Natürlich weiß ich, dass der erste Satz wichtig ist, doch es im Detail schwarz auf weiß zu lesen ist noch einmal etwas anderes. Der umwerfende erste Satz, den ich mir überlegen sollte, ist übrigens der Anfang einer Kurzgeschichte geworden. An Tag 2 hat mich der letzte Absatz dazu gebracht, mir ein interessantes Detail zu einer Charakter-Ort-Beziehung auszudenken. Ein emotionaler Moment.

Tag 3 war besonders amüsant.

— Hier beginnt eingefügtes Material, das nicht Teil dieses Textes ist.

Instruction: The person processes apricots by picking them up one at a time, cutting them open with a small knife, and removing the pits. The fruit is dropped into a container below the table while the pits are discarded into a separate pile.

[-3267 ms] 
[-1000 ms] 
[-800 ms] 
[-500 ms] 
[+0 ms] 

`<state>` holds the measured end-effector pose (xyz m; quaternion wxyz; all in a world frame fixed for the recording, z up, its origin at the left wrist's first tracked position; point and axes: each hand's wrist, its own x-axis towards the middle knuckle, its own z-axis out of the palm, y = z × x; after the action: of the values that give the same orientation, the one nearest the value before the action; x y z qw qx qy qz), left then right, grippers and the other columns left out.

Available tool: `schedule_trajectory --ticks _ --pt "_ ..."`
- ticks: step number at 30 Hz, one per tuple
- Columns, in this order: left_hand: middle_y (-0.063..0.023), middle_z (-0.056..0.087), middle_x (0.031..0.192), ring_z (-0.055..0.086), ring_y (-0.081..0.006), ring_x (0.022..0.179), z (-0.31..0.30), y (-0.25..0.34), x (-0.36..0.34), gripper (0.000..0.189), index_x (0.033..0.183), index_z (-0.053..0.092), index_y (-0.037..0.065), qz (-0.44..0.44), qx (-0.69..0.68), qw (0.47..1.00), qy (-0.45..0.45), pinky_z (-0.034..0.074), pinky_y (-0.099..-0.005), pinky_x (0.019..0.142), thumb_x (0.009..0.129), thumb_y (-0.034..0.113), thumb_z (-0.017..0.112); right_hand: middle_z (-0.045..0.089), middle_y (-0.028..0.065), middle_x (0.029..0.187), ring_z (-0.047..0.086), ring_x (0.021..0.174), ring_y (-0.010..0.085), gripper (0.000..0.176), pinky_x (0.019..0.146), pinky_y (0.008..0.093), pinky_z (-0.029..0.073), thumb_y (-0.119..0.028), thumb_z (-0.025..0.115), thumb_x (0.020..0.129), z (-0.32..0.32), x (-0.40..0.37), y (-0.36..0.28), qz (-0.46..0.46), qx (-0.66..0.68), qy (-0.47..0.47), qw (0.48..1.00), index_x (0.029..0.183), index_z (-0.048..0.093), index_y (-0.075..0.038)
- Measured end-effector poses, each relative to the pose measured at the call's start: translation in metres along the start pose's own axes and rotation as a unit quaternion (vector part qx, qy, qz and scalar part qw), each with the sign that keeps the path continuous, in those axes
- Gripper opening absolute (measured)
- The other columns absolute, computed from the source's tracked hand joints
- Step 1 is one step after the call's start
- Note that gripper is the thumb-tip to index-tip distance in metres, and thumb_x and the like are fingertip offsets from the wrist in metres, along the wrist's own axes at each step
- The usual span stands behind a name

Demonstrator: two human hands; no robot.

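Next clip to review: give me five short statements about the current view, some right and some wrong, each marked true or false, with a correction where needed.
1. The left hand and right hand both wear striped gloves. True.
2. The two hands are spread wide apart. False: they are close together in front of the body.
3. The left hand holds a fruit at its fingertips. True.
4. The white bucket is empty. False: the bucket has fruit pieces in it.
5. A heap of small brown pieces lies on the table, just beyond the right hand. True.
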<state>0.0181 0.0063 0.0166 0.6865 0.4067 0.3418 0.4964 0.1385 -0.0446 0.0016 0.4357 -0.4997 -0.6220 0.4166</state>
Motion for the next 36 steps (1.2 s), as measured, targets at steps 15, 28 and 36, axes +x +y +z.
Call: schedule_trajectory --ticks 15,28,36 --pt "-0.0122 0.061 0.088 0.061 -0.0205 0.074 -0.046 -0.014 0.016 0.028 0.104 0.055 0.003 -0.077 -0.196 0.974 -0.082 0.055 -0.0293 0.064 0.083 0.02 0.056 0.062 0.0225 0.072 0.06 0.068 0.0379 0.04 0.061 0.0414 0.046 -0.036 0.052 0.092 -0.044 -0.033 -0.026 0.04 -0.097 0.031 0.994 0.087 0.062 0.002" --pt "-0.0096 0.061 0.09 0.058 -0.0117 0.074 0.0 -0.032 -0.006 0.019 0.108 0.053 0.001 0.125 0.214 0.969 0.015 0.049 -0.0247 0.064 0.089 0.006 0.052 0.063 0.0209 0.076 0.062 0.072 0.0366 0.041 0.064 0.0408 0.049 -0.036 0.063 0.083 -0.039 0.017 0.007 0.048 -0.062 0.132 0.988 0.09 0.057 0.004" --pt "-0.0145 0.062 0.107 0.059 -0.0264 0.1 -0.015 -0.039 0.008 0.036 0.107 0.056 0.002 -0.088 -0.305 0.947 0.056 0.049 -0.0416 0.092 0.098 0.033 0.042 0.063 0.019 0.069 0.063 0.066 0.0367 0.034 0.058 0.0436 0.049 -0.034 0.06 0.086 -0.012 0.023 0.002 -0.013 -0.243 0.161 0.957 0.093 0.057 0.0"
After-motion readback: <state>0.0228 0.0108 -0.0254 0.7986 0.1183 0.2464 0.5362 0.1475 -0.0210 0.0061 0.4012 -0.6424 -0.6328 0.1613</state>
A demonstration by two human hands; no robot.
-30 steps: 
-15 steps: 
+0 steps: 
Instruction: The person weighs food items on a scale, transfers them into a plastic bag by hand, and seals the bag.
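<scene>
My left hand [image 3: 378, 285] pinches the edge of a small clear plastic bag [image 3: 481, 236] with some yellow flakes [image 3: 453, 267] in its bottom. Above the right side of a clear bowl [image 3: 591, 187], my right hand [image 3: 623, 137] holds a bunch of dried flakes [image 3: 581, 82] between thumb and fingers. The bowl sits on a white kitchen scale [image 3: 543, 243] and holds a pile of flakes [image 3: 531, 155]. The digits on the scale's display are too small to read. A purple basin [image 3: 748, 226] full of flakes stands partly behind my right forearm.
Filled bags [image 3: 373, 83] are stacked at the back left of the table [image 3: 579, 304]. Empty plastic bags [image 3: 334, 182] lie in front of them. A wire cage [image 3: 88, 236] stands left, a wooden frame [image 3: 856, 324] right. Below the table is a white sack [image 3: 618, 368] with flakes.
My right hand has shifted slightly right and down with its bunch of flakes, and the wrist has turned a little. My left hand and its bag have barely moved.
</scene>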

Ich saß im Wohnzimmer meiner Eltern, das mein Sohn zuvor in ein kleines Chaos verwandelt hatte, und suchte nach den "unpassenden Gegenständen". Beim ersten Überfliegen fiel mir nichts auf, alles war passend im Zimmer, wie immer. Doch dann blieb mein Blick am Kinderreisebett hängen, das zum spielen mitten im Raum stand. Plötzlich fiel mir auch die kleine Pfanne auf dem Boden auf, die mein Sohn aus der Küche entführt hatte. Hinten in der Zimmerecke lag außerdem noch ein Deoroller, scheinbar ein weiteres Entführungsopfer. Ja, diese Dinge passten nun wirklich nicht in ein Wohnzimmer.
Mit einem Lächeln las ich weiter.

An Tag 5 sprach mir der Autor aus der Seele. Ich habe besonders in den letzten Wochen viele Texte und Bücher von Selfpublishern vor die Nase bekommen, deren erste Kapitel aus ewig langen, langweiligen, wenig sagenden Beschreibungen bestehen, die jeder Lektor nur zu gern gestrichen hätte. Dieser Tag 5 war mein "Schulterklopfer".

An Tag 7 habe ich einen Charakter getötet.
Und an Tag 9 wurde ein Klischee weit ausgebreitet um es dann komplett umzukrempeln. Ein wunderbares neues Detail meines Helden kam zum Vorschein. Tag 10 hat die missliche Lage meiner Helden verschlimmert, was für sie zwar ärgerlich, für die Leser aber umso besser ist.

An Tag 13 und 14 gab es dann von allem mehr. Mehr Drama, mehr Einsatz, mehr Konflikt, mehr Risiko, mehr zu verlieren. Meine armen Helden. Doch sie werden das schon verkraften.
Tag 15 brachte interessante Ziele mit sich, denn mich beschäftigte die Frage: "Was will Ihr Protagonist in der aktuellen Szene erreichen?" Außerdem warf ich massig Hindernisse hinterher.

Tag 19 ergab neue Gefühle für meine Helden und damit auch neue Ideen für den Ablauf der Geschichte und für die Hintergründe. An Tag 20 waren meine Helden bei Ikea und diverse Schauplätze wurden mit dem seltsamsten Zeug bestückt.

Tag 25 hat für mich eine sehr wichtige Aussage. Es geht halt doch immer um Beziehungen. Wenn diese fehlen, besteht ein Buch oder Film einfach aus langweiligen, aneinandergereihten Szenen einzelner Figuren. Und so habe ich noch mehr Beziehungen geflochten und Nebenfiguren miteinander bekannt gemacht. Tag 26 hat mich zwei Szenenanfänge komplett umbauen lassen. Ich habe einen Haken reingeknotet.

Tja, und an den Tagen 27 und 28 habe ich über viele Enden nachgedacht. Die Enden von Szenen, von diversen Büchern und unreifen Ideen.

Fazit:
Das "Schreibcamp" ist ein Ratgeber, den ich sicherlich im Entstehungsprozess eines jeden Romans einmal zu Rate ziehen werde. Ich kann ihn jedem empfehlen, der eine Rohfassung seines Werkes und etwas Zeit mitbringen kann.
Stephan Waldscheidt beginnt mit dem Versprechen: "Dieses Buch wird Ihren Roman besser machen. Vom ersten Tag an." Und dieses Versprechen hält er auch.